[Start of section]

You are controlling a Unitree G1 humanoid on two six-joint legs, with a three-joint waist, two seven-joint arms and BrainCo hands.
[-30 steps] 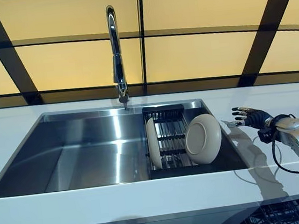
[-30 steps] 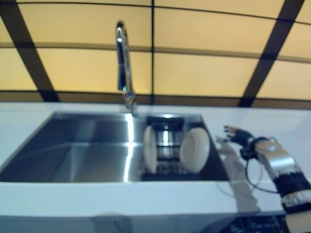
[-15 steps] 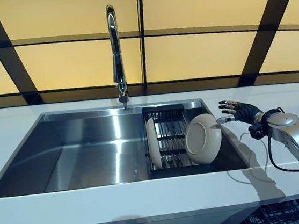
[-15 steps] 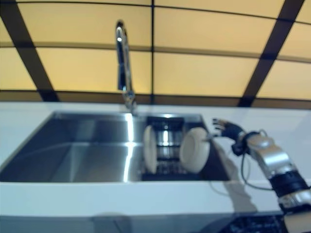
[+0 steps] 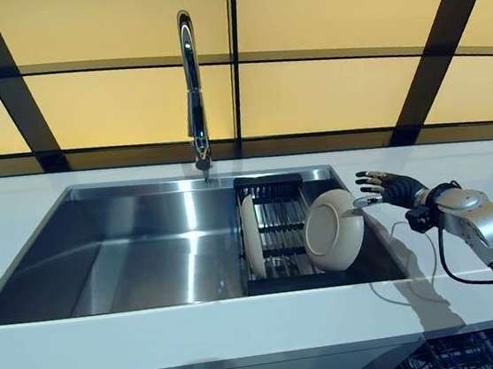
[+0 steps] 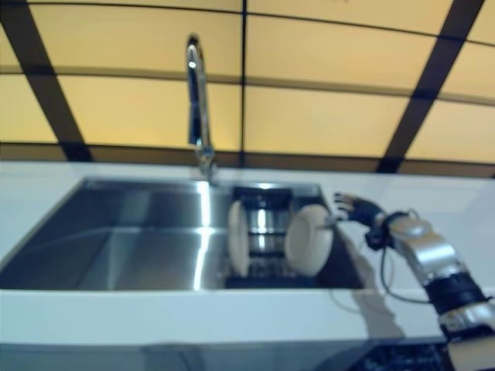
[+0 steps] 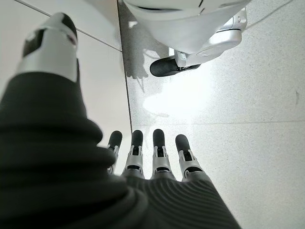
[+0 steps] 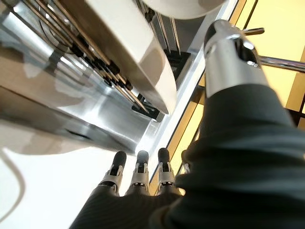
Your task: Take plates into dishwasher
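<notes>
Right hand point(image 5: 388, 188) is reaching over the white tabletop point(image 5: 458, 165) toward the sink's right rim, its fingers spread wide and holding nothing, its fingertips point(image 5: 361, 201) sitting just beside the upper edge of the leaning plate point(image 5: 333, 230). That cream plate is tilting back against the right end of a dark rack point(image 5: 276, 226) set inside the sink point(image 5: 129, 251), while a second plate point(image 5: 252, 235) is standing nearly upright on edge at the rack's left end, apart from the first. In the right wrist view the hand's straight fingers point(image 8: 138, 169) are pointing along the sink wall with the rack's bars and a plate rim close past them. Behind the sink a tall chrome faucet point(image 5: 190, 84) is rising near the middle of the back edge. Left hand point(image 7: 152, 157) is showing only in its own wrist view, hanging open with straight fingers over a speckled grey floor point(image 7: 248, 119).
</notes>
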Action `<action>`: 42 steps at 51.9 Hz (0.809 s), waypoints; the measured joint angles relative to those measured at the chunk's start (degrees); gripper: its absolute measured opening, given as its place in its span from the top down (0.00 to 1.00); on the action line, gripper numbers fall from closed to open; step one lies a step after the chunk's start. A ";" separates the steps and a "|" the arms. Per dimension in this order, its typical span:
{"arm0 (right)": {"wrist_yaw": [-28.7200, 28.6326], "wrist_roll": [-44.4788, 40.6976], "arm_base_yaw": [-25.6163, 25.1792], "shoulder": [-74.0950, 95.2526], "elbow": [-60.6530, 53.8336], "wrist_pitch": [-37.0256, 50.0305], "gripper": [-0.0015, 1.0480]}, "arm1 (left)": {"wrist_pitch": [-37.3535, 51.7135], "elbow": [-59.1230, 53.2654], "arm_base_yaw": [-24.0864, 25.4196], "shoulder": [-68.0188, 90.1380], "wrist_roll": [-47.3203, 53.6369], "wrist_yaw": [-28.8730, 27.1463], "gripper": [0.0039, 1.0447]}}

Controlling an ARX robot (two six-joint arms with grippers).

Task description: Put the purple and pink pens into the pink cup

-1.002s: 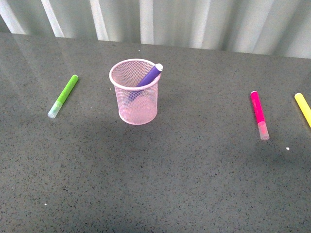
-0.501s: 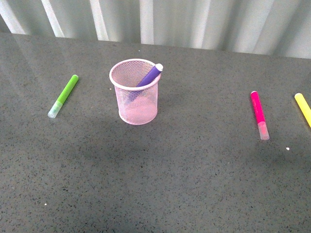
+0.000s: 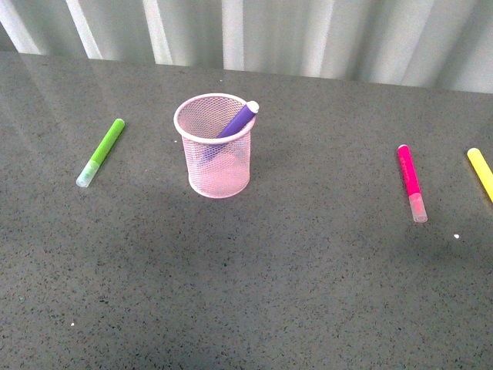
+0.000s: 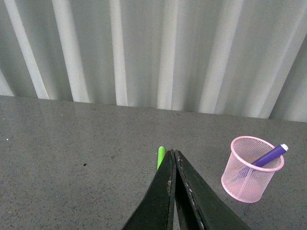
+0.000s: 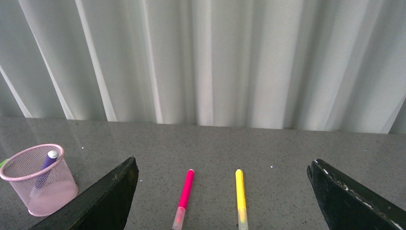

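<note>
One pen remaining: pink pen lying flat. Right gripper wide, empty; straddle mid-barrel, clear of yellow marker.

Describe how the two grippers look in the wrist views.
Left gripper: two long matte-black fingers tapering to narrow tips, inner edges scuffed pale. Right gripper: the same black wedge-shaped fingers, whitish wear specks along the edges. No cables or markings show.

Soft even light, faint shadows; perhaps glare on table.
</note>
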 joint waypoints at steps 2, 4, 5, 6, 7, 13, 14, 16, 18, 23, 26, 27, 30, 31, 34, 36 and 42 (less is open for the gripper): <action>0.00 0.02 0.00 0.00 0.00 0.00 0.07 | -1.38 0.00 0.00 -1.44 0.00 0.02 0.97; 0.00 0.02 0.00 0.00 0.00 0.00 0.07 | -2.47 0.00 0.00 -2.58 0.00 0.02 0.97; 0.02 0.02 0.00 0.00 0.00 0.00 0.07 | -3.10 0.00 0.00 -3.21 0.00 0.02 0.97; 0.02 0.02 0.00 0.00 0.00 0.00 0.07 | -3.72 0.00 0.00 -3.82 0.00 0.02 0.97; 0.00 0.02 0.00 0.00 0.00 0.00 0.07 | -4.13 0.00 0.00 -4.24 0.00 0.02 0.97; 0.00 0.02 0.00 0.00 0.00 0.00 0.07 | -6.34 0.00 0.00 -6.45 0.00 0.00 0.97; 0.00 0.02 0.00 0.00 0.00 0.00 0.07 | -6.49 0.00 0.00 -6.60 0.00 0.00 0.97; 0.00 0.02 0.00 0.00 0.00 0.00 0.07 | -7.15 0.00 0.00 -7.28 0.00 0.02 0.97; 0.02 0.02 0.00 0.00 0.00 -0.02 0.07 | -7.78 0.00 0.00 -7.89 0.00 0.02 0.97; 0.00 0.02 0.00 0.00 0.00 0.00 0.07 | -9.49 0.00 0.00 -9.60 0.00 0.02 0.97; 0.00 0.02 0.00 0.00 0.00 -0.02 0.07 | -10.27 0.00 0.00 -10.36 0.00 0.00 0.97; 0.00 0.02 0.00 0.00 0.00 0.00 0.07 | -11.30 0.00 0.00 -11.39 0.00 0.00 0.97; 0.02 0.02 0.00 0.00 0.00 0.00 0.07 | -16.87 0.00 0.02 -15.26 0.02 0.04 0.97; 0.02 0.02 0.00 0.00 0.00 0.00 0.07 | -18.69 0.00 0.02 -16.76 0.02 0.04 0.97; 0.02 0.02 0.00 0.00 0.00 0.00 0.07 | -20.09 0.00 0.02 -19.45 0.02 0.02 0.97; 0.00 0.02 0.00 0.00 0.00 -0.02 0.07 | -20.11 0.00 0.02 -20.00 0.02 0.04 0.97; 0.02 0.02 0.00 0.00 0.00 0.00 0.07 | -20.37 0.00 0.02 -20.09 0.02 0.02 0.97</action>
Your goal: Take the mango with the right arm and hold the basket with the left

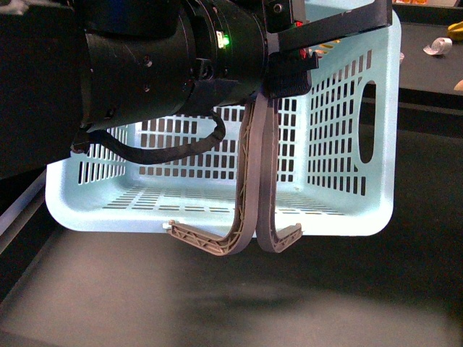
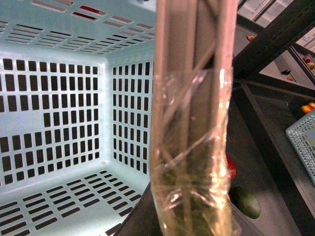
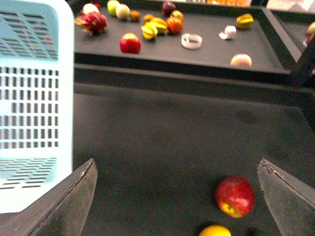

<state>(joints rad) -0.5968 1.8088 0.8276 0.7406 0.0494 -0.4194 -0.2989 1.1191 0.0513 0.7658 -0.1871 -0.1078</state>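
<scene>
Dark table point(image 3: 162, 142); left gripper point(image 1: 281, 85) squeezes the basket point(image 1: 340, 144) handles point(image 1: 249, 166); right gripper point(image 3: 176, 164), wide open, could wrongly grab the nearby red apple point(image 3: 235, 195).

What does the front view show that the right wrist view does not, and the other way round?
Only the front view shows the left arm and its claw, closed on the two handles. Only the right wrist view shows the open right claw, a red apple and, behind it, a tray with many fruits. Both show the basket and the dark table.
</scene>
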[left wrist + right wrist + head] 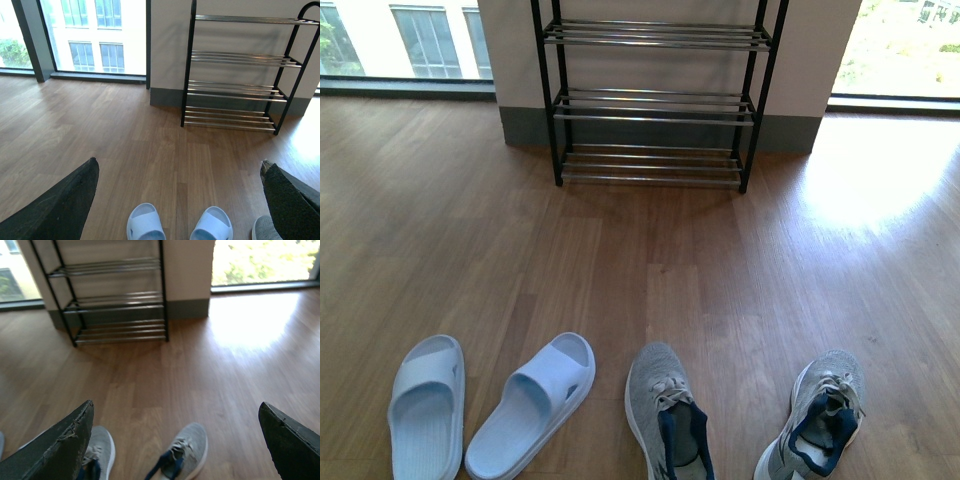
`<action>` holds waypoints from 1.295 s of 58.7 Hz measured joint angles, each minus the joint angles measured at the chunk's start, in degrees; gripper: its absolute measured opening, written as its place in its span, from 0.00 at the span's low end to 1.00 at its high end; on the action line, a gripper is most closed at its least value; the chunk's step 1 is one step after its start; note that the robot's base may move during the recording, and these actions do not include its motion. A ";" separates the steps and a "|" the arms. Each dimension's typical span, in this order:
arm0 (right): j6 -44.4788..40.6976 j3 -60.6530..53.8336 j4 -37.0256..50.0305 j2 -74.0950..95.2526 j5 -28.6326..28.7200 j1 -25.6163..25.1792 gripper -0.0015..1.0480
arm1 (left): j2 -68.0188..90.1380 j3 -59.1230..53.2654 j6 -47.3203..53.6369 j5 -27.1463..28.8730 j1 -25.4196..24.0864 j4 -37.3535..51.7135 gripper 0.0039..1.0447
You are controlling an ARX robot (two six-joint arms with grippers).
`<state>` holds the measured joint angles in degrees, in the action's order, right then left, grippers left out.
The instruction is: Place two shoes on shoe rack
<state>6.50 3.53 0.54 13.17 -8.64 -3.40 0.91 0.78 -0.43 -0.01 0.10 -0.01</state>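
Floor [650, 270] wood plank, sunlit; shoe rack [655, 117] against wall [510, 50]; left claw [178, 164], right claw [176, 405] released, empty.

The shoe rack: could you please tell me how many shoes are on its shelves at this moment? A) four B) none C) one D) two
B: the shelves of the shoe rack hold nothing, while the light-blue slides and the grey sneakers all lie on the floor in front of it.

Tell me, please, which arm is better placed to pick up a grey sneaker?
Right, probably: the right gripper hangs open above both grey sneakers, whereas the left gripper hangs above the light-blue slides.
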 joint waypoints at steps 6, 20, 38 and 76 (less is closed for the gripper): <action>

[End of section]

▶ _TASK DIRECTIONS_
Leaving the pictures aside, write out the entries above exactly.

▶ _REPLY TO THE TASK_
You are controlling a Unitree G1 humanoid on two six-joint legs, with a three-joint waist, two seven-joint arms and BrainCo hands.
[-30 steps] 
[-30 steps] 
[-15 steps] 
[-15 steps] 
[+0 steps] 
[+0 steps] 
[+0 steps] 
[+0 steps] 
Your task: Take plates into dishwasher
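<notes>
Right hand point(image 5: 388, 188) is reaching over the white tabletop point(image 5: 458, 165) toward the sink's right rim, its fingers spread wide and holding nothing, its fingertips point(image 5: 361, 201) sitting just beside the upper edge of the leaning plate point(image 5: 333, 230). That cream plate is tilting back against the right end of a dark rack point(image 5: 276, 226) set inside the sink point(image 5: 129, 251), while a second plate point(image 5: 252, 235) is standing nearly upright on edge at the rack's left end, apart from the first. In the right wrist view the hand's straight fingers point(image 8: 138, 169) are pointing along the sink wall with the rack's bars and a plate rim close past them. Behind the sink a tall chrome faucet point(image 5: 190, 84) is rising near the middle of the back edge. Left hand point(image 7: 152, 157) is showing only in its own wrist view, hanging open with straight fingers over a speckled grey floor point(image 7: 248, 119).
</notes>
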Action `<action>`: 42 steps at 51.9 Hz (0.809 s), waypoints; the measured joint angles relative to those measured at the chunk's start (degrees); gripper: its absolute measured opening, given as its place in its span from the top down (0.00 to 1.00); on the action line, gripper numbers fall from closed to open; step one lies a step after the chunk's start. A ";" separates the steps and a "|" the arms. Per dimension in this order, its typical span:
{"arm0 (right)": {"wrist_yaw": [-28.7200, 28.6326], "wrist_roll": [-44.4788, 40.6976], "arm_base_yaw": [-25.6163, 25.1792], "shoulder": [-74.0950, 95.2526], "elbow": [-60.6530, 53.8336], "wrist_pitch": [-37.0256, 50.0305], "gripper": [-0.0015, 1.0480]}, "arm1 (left)": {"wrist_pitch": [-37.3535, 51.7135], "elbow": [-59.1230, 53.2654], "arm_base_yaw": [-24.0864, 25.4196], "shoulder": [-68.0188, 90.1380], "wrist_roll": [-47.3203, 53.6369], "wrist_yaw": [-28.8730, 27.1463], "gripper": [0.0039, 1.0447]}}

Controlling an ARX robot (two six-joint arms with grippers).

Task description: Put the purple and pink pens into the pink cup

-1.002s: 
-0.501s: 
+0.000s: 
+0.000s: 
+0.000s: 

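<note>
One pen remaining: pink pen lying flat. Right gripper wide, empty; straddle mid-barrel, clear of yellow marker.

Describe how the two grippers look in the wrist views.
Left gripper: two long matte-black fingers tapering to narrow tips, inner edges scuffed pale. Right gripper: the same black wedge-shaped fingers, whitish wear specks along the edges. No cables or markings show.

Soft even light, faint shadows; perhaps glare on table.
</note>
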 joint waypoints at steps 2, 4, 5, 6, 7, 13, 14, 16, 18, 23, 26, 27, 30, 31, 34, 36 and 42 (less is open for the gripper): <action>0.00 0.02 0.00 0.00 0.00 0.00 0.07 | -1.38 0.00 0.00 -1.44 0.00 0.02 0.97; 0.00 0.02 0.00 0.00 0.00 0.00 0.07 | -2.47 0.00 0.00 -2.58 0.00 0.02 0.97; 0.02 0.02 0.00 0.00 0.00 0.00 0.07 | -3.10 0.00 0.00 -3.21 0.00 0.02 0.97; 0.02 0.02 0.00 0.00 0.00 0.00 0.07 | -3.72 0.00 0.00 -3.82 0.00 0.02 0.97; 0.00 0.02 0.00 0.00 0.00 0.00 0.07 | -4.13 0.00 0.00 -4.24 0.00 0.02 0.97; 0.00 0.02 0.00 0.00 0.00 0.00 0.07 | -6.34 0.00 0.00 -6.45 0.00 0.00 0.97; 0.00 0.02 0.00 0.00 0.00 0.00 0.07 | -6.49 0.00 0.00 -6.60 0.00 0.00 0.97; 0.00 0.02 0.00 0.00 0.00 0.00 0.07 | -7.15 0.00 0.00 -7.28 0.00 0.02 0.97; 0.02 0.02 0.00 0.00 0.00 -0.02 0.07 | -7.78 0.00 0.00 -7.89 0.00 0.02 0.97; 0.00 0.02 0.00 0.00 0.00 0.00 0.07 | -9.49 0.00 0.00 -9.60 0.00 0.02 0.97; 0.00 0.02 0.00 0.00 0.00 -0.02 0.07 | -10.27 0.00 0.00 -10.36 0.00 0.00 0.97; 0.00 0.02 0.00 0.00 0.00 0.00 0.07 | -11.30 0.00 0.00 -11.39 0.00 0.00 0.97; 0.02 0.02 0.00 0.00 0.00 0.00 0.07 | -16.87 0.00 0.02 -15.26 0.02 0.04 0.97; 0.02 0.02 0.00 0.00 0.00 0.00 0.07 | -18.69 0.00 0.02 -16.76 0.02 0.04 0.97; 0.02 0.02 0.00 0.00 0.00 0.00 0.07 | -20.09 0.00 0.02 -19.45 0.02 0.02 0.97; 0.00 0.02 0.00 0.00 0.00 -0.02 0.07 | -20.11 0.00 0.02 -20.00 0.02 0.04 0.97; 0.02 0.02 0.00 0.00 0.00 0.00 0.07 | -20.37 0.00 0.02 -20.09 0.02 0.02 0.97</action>
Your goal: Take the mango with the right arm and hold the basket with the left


<state>(joints rad) -0.5968 1.8088 0.8276 0.7406 0.0494 -0.4194 -0.2989 1.1191 0.0513 0.7658 -0.1871 -0.1078</state>
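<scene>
Dark table point(image 3: 162, 142); left gripper point(image 1: 281, 85) squeezes the basket point(image 1: 340, 144) handles point(image 1: 249, 166); right gripper point(image 3: 176, 164), wide open, could wrongly grab the nearby red apple point(image 3: 235, 195).

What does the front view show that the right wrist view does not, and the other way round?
Only the front view shows the left arm and its claw, closed on the two handles. Only the right wrist view shows the open right claw, a red apple and, behind it, a tray with many fruits. Both show the basket and the dark table.
</scene>
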[left wrist + right wrist + head] 
`<action>` holds waypoints from 1.295 s of 58.7 Hz measured joint angles, each minus the joint angles measured at the chunk's start, in degrees; gripper: its absolute measured opening, written as its place in its span, from 0.00 at the span's low end to 1.00 at its high end; on the action line, a gripper is most closed at its least value; the chunk's step 1 is one step after its start; note that the robot's base may move during the recording, and these actions do not include its motion. A ";" separates the steps and a "|" the arms. Each dimension's typical span, in this order:
arm0 (right): j6 -44.4788..40.6976 j3 -60.6530..53.8336 j4 -37.0256..50.0305 j2 -74.0950..95.2526 j5 -28.6326..28.7200 j1 -25.6163..25.1792 gripper -0.0015..1.0480
arm1 (left): j2 -68.0188..90.1380 j3 -59.1230..53.2654 j6 -47.3203..53.6369 j5 -27.1463..28.8730 j1 -25.4196..24.0864 j4 -37.3535..51.7135 gripper 0.0039..1.0447
You are controlling an ARX robot (two six-joint arms with grippers).
`<state>` holds the measured joint angles in degrees, in the action's order, right then left, grippers left out.
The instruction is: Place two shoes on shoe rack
<state>6.50 3.53 0.54 13.17 -8.64 -3.40 0.91 0.78 -0.43 -0.01 0.10 -0.01</state>
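Floor [650, 270] wood plank, sunlit; shoe rack [655, 117] against wall [510, 50]; left claw [178, 164], right claw [176, 405] released, empty.

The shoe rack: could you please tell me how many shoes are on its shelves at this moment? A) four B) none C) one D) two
B: the shelves of the shoe rack hold nothing, while the light-blue slides and the grey sneakers all lie on the floor in front of it.

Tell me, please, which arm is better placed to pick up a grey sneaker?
Right, probably: the right gripper hangs open above both grey sneakers, whereas the left gripper hangs above the light-blue slides.
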 joint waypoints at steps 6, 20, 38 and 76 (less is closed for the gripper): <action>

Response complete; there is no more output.